During the past few years, we’ve come to appreciate how beneficial our microbiome is to us. The trillions of bacteria and other microbes that reside on and in our bodies complement each other and the human host, thus playing important roles in a variety of biological processes. Indeed, the microbiome may represent a newly recognized organ, capable of a great variety of metabolic activities. It is not surprising, then, that our current perception of human health is influenced by the increasing appreciation of the microbiome, resulting in the development of novel approaches for the prevention and treatment of different diseases. A recent study highlights the importance of the gut microbiome in promoting immunity to vaccination and provides an outstanding example of how understanding the microbiome can help in the prevention of infectious diseases.
The study (TLR5-Mediated Sensing of Gut Microbiota Is Necessary for Antibody Responses to Seasonal Influenza Vaccination), published in the journal Immunity on September 18, 2014, shows that antibiotic treatment given before or during vaccination may impair immune responses to vaccines by depleting the intestinal microbiome . Bali Pulendran, lead author of the study, said in a press release: “Our results suggest that the gut microbiome may be exerting a powerful effect on immunity to vaccination in humans, even immunity induced by a vaccine that is given at a distant site.”

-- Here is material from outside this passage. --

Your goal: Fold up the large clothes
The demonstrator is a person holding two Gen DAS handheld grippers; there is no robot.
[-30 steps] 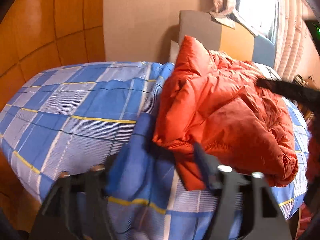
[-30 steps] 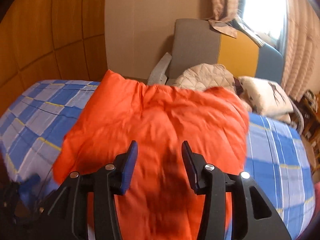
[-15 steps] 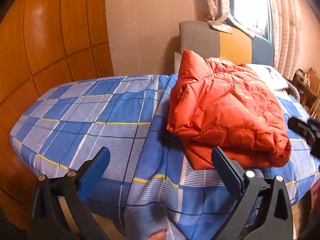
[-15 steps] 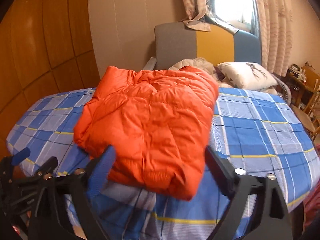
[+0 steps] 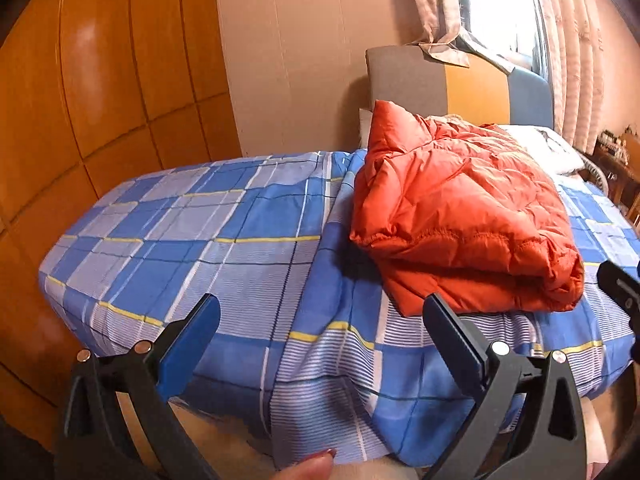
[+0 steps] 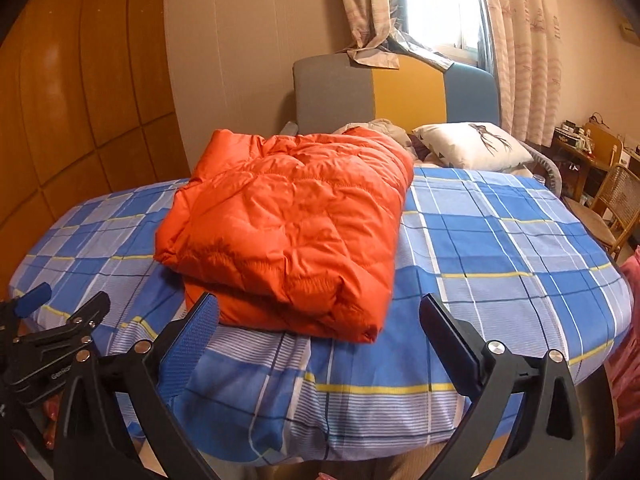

In previous studies, Pulendran and his collaborators observed a strong correlation between high expression levels of the gene encoding Toll-like Receptor 5 (TLR5) and a strong antibody response to the influenza virus in vaccinated individuals. TLR5 encodes a protein that enables immune cells to sense flagellin, the main structural protein for the whips (flagella) many bacteria use to propel themselves. By interacting with TLR5, flagellin triggers the immune system to generate effective responses to infectious microbes.
The new study shows that the sensing of flagellin by cells of the immune system is a critical component affecting vaccine responses in mice. Mice treated with antibiotics and germ-free mice mount reduced immune responses to the flu vaccine when compared to mice with an intact microbiome. Mice still colonized with bacteria but lacking TLR5 exhibit reduced immune responses, similar to those observed in antibiotic-treated and germ-free mice. Oral reconstitution of antibiotic treated mice with bacteria containing flagellin, but not with mutant bacteria lacking flagellin, could restore the decreased antibody response.
Pulendran added: “These results demonstrate an important role for gut bacteria in shaping immunity to vaccination, and raise the possibility that the microbiome could be harnessed to modulate vaccine efficacy. The key question is the extent to which this impacts protective immunity in humans.”